**What you are asked to do:** Filter the material below so that only lines containing "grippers" remain.
****************
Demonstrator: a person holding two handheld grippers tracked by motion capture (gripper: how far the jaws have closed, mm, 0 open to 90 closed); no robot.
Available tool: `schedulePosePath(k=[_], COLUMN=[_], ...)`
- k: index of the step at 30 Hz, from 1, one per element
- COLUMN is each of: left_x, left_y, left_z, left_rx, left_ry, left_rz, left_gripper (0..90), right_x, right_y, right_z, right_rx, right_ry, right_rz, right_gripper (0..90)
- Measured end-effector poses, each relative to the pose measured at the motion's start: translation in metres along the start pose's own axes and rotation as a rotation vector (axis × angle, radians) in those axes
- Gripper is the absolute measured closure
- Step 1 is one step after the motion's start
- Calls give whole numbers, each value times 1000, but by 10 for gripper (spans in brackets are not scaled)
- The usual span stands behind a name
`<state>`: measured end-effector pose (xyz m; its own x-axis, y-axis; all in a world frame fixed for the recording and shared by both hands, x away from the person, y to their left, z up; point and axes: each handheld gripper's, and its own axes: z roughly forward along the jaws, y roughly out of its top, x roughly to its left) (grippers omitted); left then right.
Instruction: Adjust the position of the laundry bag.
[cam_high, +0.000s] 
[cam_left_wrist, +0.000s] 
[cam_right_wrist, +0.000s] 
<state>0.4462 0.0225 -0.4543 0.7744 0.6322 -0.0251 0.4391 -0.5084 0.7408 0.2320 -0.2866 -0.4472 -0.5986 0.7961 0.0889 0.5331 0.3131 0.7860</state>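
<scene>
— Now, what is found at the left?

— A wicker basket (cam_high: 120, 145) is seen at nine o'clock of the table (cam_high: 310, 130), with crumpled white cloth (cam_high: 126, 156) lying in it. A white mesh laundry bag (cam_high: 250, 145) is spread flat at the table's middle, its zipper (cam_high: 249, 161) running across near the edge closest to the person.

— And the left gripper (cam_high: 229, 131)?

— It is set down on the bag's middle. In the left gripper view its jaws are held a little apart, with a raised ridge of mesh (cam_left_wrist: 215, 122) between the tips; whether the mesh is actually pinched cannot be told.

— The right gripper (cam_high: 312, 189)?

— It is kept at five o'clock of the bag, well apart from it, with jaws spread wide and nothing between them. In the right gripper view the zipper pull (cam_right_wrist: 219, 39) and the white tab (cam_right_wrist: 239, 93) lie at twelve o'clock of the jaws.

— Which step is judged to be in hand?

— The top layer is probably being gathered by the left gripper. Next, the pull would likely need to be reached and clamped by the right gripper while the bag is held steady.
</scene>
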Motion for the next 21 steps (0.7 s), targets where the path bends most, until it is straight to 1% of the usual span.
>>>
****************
**Expected answer:**
Demonstrator: a person holding two handheld grippers tracked by motion capture (gripper: how far the jaws have closed, mm, 0 open to 90 closed); no robot.
`<state>`: measured end-effector pose (xyz m; its own x-axis, y-axis; all in a world frame fixed for the recording and shared by both hands, x away from the person, y to their left, z up; point and axes: each handheld gripper's, and its own axes: z roughly forward along the jaws, y roughly out of its top, x roughly to its left) (grippers omitted); left then right.

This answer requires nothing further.